WHAT YOU HAVE TO DO: Which lines below contain the word "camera"? Copy each one.

▬▬▬▬▬▬▬▬▬▬

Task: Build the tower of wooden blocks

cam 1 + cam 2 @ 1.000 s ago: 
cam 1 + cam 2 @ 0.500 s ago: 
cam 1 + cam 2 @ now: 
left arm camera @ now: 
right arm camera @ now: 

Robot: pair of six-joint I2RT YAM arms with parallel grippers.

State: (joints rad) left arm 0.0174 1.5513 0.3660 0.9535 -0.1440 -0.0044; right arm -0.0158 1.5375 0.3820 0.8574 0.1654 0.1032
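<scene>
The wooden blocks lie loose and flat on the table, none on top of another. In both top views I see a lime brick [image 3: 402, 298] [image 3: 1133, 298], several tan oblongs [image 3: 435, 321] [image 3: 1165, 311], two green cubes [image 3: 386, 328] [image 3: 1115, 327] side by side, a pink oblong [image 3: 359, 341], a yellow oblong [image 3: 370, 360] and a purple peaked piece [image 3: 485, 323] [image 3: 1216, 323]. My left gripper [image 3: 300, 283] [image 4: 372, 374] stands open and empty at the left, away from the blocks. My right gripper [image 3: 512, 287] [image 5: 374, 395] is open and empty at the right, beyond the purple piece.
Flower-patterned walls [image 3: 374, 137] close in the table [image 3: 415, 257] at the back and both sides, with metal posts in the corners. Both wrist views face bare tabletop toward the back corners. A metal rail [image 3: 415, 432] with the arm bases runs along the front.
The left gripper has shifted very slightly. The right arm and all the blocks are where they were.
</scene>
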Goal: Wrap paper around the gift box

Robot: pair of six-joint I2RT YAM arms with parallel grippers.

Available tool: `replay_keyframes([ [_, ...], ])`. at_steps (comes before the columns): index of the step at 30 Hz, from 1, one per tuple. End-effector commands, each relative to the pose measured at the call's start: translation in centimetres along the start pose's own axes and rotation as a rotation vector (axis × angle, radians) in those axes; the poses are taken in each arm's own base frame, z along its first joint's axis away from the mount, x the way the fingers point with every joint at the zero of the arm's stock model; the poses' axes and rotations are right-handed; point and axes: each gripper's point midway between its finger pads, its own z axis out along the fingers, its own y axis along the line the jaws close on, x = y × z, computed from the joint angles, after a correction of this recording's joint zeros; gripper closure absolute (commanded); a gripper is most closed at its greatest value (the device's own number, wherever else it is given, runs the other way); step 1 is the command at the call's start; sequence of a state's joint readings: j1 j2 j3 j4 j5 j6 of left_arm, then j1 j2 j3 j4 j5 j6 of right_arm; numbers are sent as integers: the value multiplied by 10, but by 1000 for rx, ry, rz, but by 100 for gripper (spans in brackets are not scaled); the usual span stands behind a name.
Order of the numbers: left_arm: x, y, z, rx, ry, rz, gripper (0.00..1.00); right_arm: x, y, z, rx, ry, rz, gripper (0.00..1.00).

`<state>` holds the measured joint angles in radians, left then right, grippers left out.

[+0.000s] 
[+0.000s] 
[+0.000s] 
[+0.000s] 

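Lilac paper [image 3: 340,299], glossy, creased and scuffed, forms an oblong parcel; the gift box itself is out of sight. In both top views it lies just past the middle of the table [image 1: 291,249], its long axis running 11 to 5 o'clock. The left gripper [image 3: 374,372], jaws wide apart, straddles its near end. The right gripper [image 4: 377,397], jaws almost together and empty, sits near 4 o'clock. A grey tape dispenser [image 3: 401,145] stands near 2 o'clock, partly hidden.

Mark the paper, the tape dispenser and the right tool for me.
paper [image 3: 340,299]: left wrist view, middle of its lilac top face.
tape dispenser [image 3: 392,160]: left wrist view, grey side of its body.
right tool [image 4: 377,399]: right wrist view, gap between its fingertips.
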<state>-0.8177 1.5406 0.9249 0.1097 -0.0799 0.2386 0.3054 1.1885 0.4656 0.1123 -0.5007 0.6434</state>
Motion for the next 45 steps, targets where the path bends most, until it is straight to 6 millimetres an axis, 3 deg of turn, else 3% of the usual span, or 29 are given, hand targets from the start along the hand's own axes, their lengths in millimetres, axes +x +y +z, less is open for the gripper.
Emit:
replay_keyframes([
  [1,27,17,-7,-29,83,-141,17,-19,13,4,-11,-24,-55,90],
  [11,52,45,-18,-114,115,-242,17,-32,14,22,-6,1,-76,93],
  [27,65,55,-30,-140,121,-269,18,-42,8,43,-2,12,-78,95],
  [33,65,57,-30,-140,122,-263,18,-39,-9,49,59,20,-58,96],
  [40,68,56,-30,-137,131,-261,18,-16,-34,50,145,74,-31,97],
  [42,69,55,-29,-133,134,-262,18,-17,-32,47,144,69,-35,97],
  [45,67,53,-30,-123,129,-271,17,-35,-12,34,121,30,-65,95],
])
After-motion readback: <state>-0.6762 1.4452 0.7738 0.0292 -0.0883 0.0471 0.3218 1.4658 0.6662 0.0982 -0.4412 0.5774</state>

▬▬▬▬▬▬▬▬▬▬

EXPECTED ANSWER:
left arm camera @ now: 
right arm camera @ now: 

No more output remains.